◆ **Work order**: Tally up the lines below with "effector" in them. Answer with the number only.

◆ **Data below**:
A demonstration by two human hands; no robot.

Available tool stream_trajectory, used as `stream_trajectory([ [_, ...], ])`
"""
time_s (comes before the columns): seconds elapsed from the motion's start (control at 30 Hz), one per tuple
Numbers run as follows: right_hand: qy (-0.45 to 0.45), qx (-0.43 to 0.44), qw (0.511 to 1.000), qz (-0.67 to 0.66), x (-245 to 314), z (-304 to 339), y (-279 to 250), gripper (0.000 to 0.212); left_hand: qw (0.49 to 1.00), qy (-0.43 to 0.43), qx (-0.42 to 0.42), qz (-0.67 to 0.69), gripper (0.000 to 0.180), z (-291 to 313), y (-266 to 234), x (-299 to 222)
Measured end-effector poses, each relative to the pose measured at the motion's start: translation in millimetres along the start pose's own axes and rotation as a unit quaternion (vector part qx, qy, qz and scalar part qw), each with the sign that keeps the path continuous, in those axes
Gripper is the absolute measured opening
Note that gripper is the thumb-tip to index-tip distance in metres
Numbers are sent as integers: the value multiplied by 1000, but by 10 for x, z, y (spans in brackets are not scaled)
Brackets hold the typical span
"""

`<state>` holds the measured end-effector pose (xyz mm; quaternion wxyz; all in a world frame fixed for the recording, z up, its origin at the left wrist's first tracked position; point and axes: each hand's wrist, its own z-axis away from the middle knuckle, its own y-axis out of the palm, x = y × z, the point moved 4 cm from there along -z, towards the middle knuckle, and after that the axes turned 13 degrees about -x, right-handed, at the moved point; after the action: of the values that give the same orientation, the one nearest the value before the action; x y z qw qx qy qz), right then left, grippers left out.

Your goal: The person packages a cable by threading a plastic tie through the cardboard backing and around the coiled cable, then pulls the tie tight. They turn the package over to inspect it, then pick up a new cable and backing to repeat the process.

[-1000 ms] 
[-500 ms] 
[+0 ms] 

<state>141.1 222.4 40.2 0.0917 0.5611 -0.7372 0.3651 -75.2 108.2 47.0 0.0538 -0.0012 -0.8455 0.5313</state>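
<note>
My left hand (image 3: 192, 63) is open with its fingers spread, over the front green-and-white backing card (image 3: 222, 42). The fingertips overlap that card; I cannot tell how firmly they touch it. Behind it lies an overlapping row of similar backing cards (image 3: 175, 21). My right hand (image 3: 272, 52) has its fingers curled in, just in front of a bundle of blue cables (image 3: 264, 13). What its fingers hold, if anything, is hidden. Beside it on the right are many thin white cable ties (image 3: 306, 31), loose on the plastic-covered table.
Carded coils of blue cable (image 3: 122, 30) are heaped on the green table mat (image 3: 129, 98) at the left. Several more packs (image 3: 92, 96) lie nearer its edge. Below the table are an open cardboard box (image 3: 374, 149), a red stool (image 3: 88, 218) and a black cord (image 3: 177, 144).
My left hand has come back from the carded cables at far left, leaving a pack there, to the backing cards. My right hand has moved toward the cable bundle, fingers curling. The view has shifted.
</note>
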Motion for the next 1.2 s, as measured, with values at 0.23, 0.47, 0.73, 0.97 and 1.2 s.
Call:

◆ **The completed task**: 2